Asked by our NewsWorks colleague Katie Colaneri what he’d do specifically, Kenney didn’t mince words: He thinks stepped-up enforcement, and specifically monetary fines, are the best way to change the worst driver behaviors.

“I think we have to start utilizing the police department,” he said, “at least for a period of time in the beginning of the term, to start writing some really substantial tickets and stopping people from speeding, and parking in the crosswalk…I think we need to really have more enforcement of on-street activity, and I think we put a couple police officers during rush hour in the downtown and we start writing some tickets, and making people move their vehicles because they’re double-parked. I think that’ll start changing people’s behavior.”

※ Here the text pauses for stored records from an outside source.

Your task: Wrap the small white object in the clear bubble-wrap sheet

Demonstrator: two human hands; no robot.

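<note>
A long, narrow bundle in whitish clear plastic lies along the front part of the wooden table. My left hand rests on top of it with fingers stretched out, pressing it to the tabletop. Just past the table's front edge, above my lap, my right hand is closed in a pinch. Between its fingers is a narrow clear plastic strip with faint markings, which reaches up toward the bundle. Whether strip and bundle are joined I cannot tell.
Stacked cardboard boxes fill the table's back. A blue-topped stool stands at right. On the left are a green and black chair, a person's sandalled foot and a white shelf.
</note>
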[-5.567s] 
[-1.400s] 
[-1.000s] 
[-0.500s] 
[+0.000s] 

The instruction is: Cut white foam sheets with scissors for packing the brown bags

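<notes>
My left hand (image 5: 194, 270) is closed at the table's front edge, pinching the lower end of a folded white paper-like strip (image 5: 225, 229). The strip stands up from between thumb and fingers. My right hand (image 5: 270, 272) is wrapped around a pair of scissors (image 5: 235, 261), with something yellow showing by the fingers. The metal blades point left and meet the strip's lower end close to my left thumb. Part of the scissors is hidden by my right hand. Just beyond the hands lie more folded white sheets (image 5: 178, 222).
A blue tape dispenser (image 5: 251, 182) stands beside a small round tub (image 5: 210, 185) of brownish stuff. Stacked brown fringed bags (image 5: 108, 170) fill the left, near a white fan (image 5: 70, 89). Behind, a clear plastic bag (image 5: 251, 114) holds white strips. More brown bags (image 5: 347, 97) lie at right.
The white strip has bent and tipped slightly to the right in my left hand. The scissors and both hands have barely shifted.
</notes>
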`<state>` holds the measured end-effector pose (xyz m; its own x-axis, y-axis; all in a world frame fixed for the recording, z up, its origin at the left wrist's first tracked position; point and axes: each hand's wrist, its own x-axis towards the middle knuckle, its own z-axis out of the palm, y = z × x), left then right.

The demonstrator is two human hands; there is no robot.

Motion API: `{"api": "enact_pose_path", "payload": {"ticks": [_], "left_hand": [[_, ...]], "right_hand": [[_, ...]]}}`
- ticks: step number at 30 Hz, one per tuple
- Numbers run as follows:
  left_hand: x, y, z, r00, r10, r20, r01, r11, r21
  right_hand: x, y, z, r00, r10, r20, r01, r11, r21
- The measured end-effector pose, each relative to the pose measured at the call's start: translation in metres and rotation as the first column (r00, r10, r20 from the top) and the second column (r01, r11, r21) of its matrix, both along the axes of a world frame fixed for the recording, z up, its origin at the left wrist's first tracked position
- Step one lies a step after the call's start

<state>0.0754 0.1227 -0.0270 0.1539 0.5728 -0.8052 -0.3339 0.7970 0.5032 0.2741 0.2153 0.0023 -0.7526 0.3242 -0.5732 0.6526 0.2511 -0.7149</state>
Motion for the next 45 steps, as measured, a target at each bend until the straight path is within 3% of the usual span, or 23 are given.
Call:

Kenney referenced the time he got a $100 ticket from a red light camera at Broad and Oregon, and how he now hits the brakes instead of the gas when the countdown clock strikes 3 to avoid getting another ticket.

At the lunchtime panel with city officials, outgoing Deputy Police Commissioner Kevin Bethel brought up the Philadelphia Police Department’s recent pedestrian safety strategy of issuing warnings instead of fines, with around 2,000 warnings given out since last October.

Bethel boasted that about 82% of those warnings were given to pedestrians for distracted walking or crossing on red, rather than misbehaving motorists.

PlanPhilly asked Kenney whether he thought the PPD was striking the right balance.

“Distracted walking? No,” he said, with a snicker. “I think monetary fines are really what gets people’s attention…I look at some of the red light activity around City Hall. People are nuts.

Not all livable streets initiatives fit neatly into the rudeness theme that gets Kenney going on these issues. But he expressed interest in choosing best practices in complete street design.

Kenney routinely says he draws policy inspiration from beyond the city limits, especially trips to New York. He brought up New York City three times in his minutes at the Vision Zero conference talking about common-sense pedestrian accommodations alongside construction sites, experiencing open streets, and on bike lanes protected by parked cars.

That is to say that Kenney has direct experience—-an underrated persuasive tool—-with many of the street design changes Vision Zero advocates will be asking for. Under New York City Department of Transportation Commissioners Janette Sadik-Khan and Polly Trottenberg, the agency was a pioneer in the use of lighter, quicker, cheaper traffic calming methods that other US cities are now cribbing from.

Closer to home, Kenney spoke highly of the Nutter administration’s record on transportation, and signaled he’d continue their approach to multimodalism.

“I think the Nutter administration has done a tremendous job in many areas when it comes to these issues,” he said, “The bike share system is among the best in the country, and we need to expand that to every neighborhood in the city.”

And on a broad conceptual level, Kenney seems to have essentially bought into Vision Zero supporters’ larger political goals of changing the culture, and rebalancing street life in favor of active transportation.

“The real realization here is that all public space is shared, and cars should not dominate the public space for any good reason,” Kenney told reporters, “And pedestrians and people on bikes have a right to the same space as the automobile. I think we’ve gotten away from that over the years because of our fascination with cars, and I think we’ve got to get back to a reality that our citizens want…They want to be able to not use a car, and be able to use public transit, and to bike and walk in safety.”

 

 

*Disclosure: PlanPhilly was a media partner for this event.